Work request: Each entry must appear in the answer exactly as it does here.
====== Data for the task ======
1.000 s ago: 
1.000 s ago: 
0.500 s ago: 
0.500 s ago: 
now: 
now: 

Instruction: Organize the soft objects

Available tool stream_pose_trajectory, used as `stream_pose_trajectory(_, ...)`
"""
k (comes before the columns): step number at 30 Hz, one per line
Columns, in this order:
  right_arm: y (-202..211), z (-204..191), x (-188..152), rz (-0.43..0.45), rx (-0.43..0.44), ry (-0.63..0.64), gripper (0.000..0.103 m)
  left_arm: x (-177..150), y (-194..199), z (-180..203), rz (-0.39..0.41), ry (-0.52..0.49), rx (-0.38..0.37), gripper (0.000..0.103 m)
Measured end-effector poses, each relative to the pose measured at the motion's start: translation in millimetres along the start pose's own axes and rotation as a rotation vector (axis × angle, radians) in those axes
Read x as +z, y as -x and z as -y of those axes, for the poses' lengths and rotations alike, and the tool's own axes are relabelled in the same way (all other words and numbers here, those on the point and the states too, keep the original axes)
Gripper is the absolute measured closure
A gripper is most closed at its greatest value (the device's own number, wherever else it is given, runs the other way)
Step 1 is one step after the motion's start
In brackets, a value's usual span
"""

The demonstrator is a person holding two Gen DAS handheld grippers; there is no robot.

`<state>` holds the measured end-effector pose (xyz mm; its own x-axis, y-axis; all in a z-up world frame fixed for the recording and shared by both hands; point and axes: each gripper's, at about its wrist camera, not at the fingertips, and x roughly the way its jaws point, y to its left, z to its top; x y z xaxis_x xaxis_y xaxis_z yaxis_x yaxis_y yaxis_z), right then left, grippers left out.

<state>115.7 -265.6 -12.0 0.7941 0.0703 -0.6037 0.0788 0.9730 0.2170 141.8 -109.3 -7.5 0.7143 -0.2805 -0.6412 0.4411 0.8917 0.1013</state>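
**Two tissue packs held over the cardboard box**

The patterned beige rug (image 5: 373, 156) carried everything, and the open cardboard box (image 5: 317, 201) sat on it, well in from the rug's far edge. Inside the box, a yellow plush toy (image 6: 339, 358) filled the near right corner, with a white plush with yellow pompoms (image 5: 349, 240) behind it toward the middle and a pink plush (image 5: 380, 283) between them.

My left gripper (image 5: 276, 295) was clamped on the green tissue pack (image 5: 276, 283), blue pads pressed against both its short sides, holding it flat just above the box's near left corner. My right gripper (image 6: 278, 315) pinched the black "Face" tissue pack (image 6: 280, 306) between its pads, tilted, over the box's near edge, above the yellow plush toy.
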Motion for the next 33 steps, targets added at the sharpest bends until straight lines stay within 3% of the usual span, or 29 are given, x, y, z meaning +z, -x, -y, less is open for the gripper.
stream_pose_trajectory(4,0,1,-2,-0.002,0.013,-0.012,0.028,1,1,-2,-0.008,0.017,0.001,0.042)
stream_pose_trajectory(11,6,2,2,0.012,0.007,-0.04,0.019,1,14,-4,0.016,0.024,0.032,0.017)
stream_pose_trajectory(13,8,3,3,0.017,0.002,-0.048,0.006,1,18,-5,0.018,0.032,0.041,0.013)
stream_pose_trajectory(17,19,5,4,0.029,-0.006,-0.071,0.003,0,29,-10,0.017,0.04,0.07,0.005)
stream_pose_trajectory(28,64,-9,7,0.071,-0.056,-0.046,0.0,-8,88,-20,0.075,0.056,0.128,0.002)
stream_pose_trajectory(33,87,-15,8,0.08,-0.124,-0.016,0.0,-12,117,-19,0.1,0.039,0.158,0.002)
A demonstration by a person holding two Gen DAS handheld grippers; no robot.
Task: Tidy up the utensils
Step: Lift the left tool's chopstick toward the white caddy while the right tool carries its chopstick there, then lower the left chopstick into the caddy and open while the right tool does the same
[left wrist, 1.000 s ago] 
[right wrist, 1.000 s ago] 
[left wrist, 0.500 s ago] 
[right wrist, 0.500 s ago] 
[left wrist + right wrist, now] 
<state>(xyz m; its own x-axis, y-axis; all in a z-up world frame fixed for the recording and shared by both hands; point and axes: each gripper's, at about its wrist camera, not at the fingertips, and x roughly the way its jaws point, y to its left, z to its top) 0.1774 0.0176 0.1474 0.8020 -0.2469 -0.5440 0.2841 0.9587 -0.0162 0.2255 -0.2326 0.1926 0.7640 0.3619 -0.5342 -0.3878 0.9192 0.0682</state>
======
Exercise response:
1.000 s ago: 
1.000 s ago: 
0.500 s ago: 
0.500 s ago: 
now: 
now: 

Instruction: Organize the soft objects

Available tool stream_pose_trajectory, used as `stream_pose_trajectory(_, ...)`
"""
k (comes before the columns): step number at 30 Hz, one per line
Columns, in this order:
  right_arm: y (-202..211), z (-204..191), x (-188..152), rz (-0.43..0.45), rx (-0.43..0.44), ry (-0.63..0.64), gripper (0.000..0.103 m)
  left_arm: x (-177..150), y (-194..199), z (-180..203), rz (-0.39..0.41), ry (-0.52..0.49), rx (-0.38..0.37), gripper (0.000..0.103 m)
Measured end-effector poses, each relative to the pose measured at the motion's start: translation in millimetres along the start pose's own axes and rotation as a rotation vector (axis × angle, radians) in those axes
Read x as +z, y as -x and z as -y of those axes, for the poses' lengths and rotations alike, and the tool's own axes are relabelled in the same way (all other words and numbers here, those on the point and the states too, keep the original axes)
Gripper is the absolute measured closure
A gripper is most closed at its greatest value (the device's own number, wherever else it is given, runs the other way)
Step 1 is one step after the motion's start
In brackets, a value's usual span
"""

The demonstrator is a person holding two Gen DAS handheld grippers; there is no robot.

`<state>` holds the measured end-effector pose (xyz mm; its own x-axis, y-axis; all in a z-up world frame fixed for the recording and shared by both hands; point and axes: each gripper's, at about its wrist camera, not at the fingertips, and x roughly the way its jaws point, y to its left, z to its top; x y z xaxis_x xaxis_y xaxis_z yaxis_x yaxis_y yaxis_z), right then left, grippers left out.

<state>115.7 -265.6 -12.0 0.7941 0.0703 -0.6037 0.0788 0.9730 0.2170 141.8 -109.3 -7.5 0.7143 -0.2805 -0.6412 0.4411 0.8917 0.1013</state>
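**Two tissue packs held over the cardboard box**

The patterned beige rug (image 5: 373, 156) carried everything, and the open cardboard box (image 5: 317, 201) sat on it, well in from the rug's far edge. Inside the box, a yellow plush toy (image 6: 339, 358) filled the near right corner, with a white plush with yellow pompoms (image 5: 349, 240) behind it toward the middle and a pink plush (image 5: 380, 283) between them.

My left gripper (image 5: 276, 295) was clamped on the green tissue pack (image 5: 276, 283), blue pads pressed against both its short sides, holding it flat just above the box's near left corner. My right gripper (image 6: 278, 315) pinched the black "Face" tissue pack (image 6: 280, 306) between its pads, tilted, over the box's near edge, above the yellow plush toy.
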Motion for the next 33 steps, targets added at the sharpest bends until straight lines stay within 3% of the usual span, or 29 are given, x, y, z meaning +z, -x, -y, less is open for the gripper.
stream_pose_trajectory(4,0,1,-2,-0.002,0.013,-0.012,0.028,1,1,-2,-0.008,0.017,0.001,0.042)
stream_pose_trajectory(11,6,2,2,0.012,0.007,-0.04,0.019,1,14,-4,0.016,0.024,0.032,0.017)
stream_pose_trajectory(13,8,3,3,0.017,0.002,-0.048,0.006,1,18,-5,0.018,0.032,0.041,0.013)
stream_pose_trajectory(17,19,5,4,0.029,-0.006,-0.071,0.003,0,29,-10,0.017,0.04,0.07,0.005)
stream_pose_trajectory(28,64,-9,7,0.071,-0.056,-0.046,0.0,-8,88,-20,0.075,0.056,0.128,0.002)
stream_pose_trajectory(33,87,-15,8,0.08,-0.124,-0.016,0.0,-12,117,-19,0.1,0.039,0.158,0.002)
A demonstration by a person holding two Gen DAS handheld grippers; no robot.
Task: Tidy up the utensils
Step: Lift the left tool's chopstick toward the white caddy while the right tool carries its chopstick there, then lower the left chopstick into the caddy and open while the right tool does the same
[left wrist, 1.000 s ago] 
[right wrist, 1.000 s ago] 
[left wrist, 0.500 s ago] 
[right wrist, 0.500 s ago] 
[left wrist + right wrist, now] 
<state>(xyz m; its own x-axis, y-axis; all in a z-up world frame fixed for the recording and shared by both hands; point and axes: each gripper's, at about its wrist camera, not at the fingertips, and x roughly the way its jaws point, y to its left, z to its top) 0.1774 0.0176 0.1474 0.8020 -0.2469 -0.5440 0.2841 0.9587 -0.0162 0.2255 -0.2326 0.1926 0.7640 0.3619 -0.5342 -0.3878 0.9192 0.0682</state>

What this exercise required is now done.